__What is required__
Your answer must be the data repeated exactly, with no pictures in it.

···

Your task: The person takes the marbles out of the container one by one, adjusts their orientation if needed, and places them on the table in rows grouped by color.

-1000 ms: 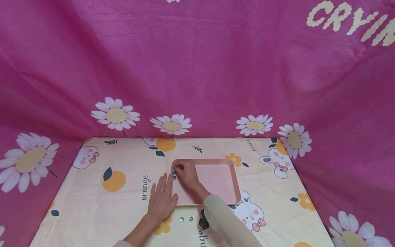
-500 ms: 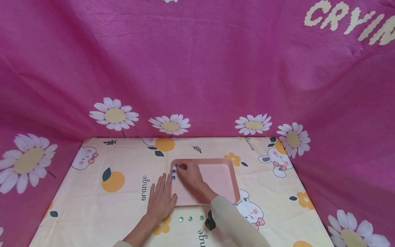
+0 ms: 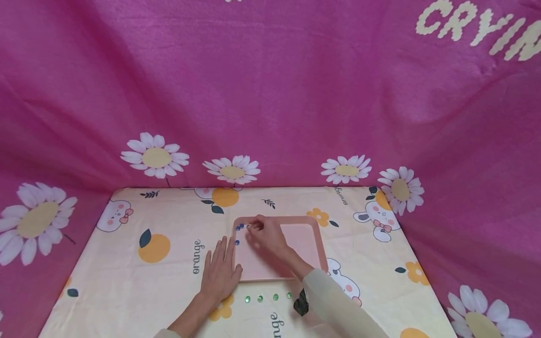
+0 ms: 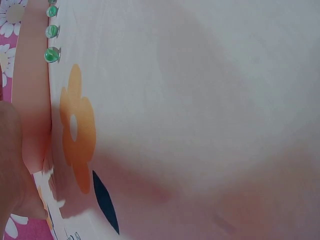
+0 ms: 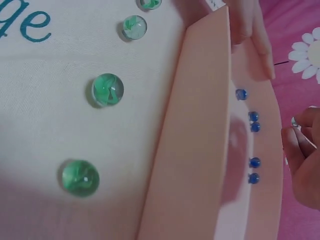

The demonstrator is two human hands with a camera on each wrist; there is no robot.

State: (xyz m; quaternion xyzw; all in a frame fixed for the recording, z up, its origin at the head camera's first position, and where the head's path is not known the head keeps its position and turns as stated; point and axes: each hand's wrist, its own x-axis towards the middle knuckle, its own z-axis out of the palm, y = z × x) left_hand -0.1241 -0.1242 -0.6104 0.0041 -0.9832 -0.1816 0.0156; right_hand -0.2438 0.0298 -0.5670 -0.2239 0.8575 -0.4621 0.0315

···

__Output__
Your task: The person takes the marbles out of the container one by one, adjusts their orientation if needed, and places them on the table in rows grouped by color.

-1000 ms: 
-500 ms: 
+0 ms: 
+0 ms: 
+0 ms: 

The demonstrator is two human hands with a camera on each wrist; there is no robot.

State: (xyz m; quaternion xyzw; all in a frame fixed for the recording, z up, its origin at the head camera's first position, and where the head's path is not known the head keeps its position and turns as stated; point and axes: each hand's wrist, its own x-axis towards the middle knuckle, its own z-axis out of the palm, y = z × x) left_hand -0.1241 -0.1242 -0.6104 0.0041 -0.9832 -0.1816 0.0156; right_hand -0.2438 0.0298 -0.5670 -0.2239 0.8575 -0.4621 0.0315

The answer given above is the complete response.